Insect cells include Spodoptera frugiperda's ovarian cells Sf9, Sf21 (Baculo Inores 'Expression' Vectors, Laboratories, Manuel Yuanole, W. H. Freeman and Kannon Niichi ( _w . Company, New York, (1992)], and using HiFive (manufactured by Invitrogen), which is an ovary cell of Trichoplusia ni.

 As a method for co-introducing a recombinant gene introduction vector into insect cells and the above baculovirus for preparing a recombinant virus, for example, a calcium phosphate method or a lipofusion method can be mentioned.

[0057] More specifically, for example, it was amplified by PCR using a site-specific mutation primer with a phenylalanine dehydrogenase gene (pdh) derived from Bacillus badius IAM11059 or Bacillus sphaericus R79a as a saddle type. A site-directed mutagenesis and / or its complementary sequence is prepared, and this site-specific mutagenesis and / or its complementary strand is transformed into, for example, Escherichia coli or other recombination-capable lodging. It can be expressed in main cells (eg, animal cells, plant cells, insect cells, etc.) to obtain the modified enzyme of the present invention.
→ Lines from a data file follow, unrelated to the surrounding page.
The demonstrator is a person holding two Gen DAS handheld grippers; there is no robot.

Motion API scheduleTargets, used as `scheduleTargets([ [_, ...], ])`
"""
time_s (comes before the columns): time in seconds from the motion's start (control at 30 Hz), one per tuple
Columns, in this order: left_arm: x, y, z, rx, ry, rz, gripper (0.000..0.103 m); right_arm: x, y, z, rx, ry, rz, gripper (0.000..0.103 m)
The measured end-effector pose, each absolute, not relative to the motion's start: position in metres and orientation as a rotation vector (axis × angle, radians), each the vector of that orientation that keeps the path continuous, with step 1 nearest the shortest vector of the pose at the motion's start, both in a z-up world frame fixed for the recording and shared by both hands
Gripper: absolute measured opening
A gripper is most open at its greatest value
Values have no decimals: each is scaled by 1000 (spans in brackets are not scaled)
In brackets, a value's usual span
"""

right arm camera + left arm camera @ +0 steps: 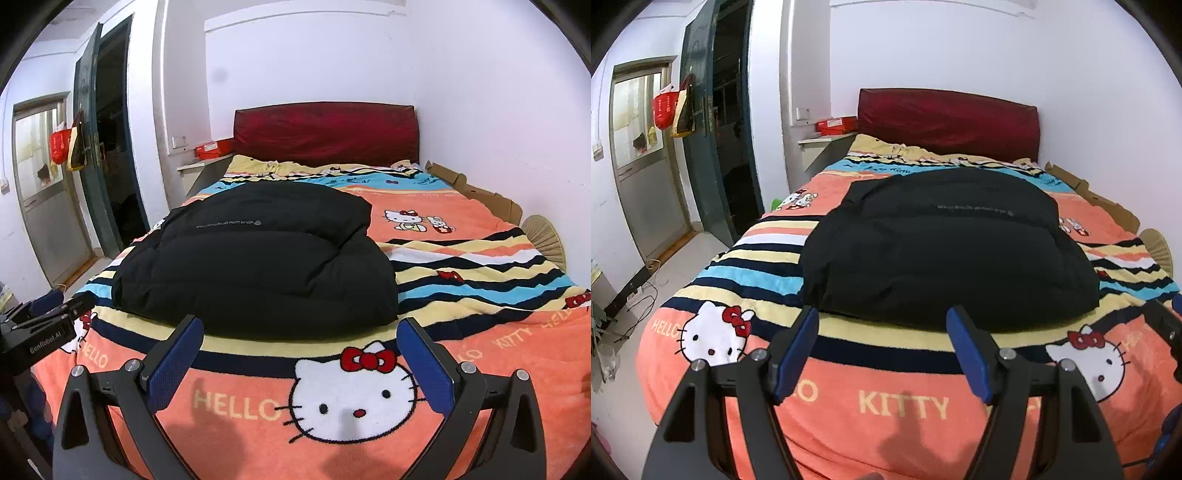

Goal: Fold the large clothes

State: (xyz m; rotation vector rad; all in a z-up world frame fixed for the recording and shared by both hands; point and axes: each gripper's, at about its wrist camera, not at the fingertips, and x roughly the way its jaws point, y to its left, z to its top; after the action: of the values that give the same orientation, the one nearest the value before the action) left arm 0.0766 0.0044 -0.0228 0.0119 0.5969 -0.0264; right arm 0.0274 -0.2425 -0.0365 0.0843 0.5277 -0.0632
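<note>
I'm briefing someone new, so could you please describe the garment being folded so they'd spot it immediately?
Start at the bed with the dark red headboard and Hello Kitty blanket. The black padded jacket lies folded on it, the only plain dark item there.

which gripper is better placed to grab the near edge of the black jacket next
Left, marginally. The left gripper hangs open with its fingertips right at the black jacket's near hem. The right gripper is open too, but a strip of blanket shows between it and the hem.
</note>
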Motion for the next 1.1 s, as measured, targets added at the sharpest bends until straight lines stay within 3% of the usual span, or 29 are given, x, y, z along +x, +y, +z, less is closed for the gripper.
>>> scheduleTargets([
  [1.1, 98, 12, -59, 42, 651, -18, 70, 48, -266, -73, 138, 630, -114, 102],
])
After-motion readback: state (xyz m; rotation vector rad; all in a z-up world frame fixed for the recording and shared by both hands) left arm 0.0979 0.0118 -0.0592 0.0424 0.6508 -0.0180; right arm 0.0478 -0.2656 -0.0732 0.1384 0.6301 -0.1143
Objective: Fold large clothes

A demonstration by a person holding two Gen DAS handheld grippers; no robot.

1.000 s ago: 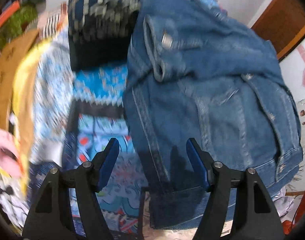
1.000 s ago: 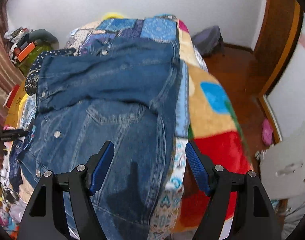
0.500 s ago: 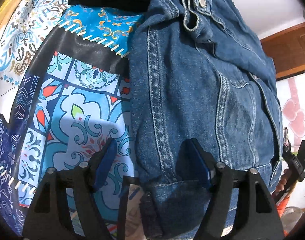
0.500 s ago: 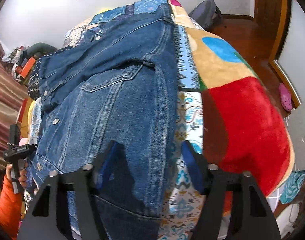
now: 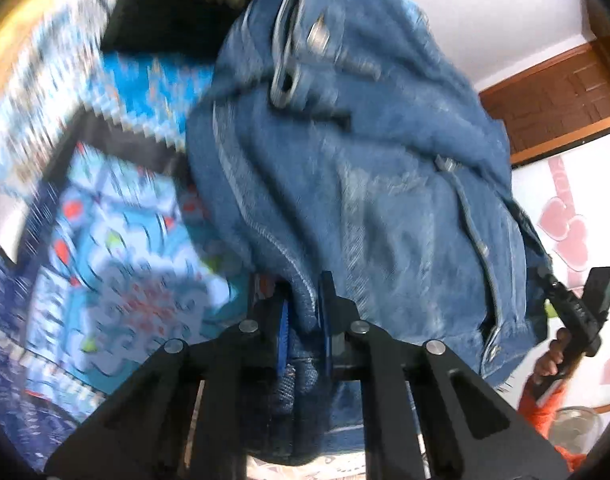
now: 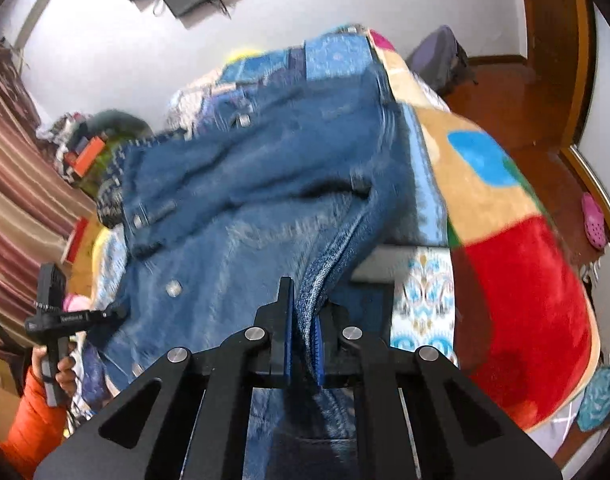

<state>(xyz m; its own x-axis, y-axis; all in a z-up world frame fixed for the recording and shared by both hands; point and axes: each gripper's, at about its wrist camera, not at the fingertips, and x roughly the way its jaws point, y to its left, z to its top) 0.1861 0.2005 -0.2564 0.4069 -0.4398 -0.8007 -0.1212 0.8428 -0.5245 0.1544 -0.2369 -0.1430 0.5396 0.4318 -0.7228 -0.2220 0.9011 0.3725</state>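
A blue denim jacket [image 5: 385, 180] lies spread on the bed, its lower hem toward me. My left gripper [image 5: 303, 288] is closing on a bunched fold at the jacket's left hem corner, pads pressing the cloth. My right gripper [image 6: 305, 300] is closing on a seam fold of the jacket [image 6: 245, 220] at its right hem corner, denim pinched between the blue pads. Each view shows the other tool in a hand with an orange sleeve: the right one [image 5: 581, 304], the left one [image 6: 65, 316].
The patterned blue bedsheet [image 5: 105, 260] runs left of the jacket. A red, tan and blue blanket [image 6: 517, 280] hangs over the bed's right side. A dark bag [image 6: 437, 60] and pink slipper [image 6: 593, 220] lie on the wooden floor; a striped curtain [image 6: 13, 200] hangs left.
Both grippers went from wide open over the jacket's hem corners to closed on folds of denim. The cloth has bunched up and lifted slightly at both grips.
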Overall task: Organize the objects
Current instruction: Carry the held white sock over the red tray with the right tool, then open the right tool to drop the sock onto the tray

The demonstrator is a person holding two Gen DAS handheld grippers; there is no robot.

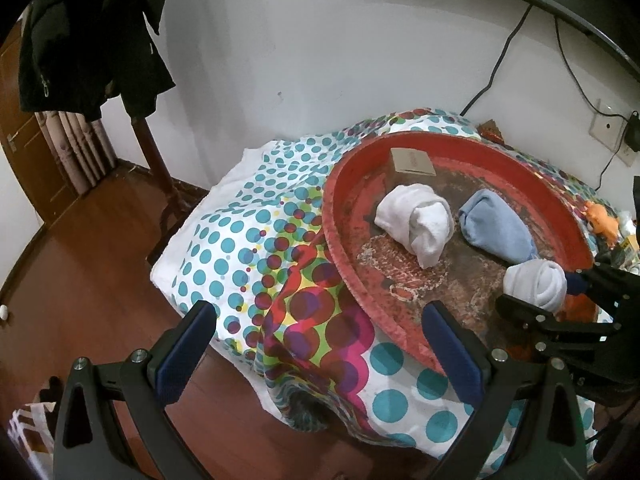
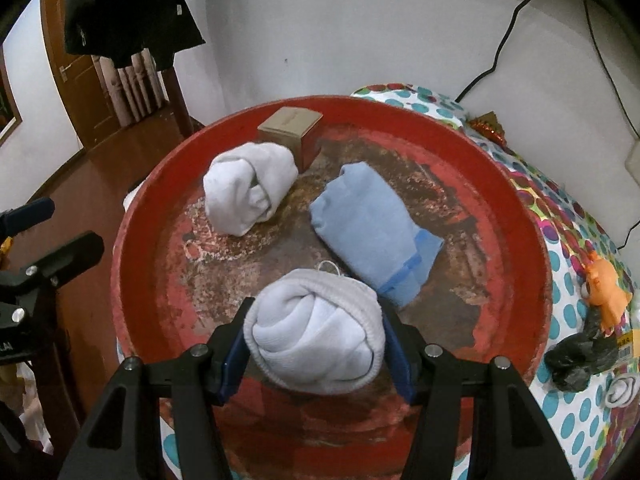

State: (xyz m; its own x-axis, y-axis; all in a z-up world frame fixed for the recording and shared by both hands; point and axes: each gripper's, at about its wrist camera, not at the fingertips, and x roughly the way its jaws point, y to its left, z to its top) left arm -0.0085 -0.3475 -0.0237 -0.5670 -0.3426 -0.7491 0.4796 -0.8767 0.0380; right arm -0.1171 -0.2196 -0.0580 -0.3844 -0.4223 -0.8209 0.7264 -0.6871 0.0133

 [0058] In the present invention, the transformant of the present invention is cultured, and at least three amino acids are modified from the culture so as to improve the substrate specificity of phenylalanine dehydrogenase (EC 1.4 to 20) to methionine. The modified enzyme preparation method for collecting the modified enzyme is included.

 [0059] The transformant is cultured in an appropriate nutrient medium under conditions that allow expression of the introduced DNA. In order to isolate and purify the modified enzyme of the present invention from the culture of the transformant, a usual method for isolating and purifying the modified enzyme may be used.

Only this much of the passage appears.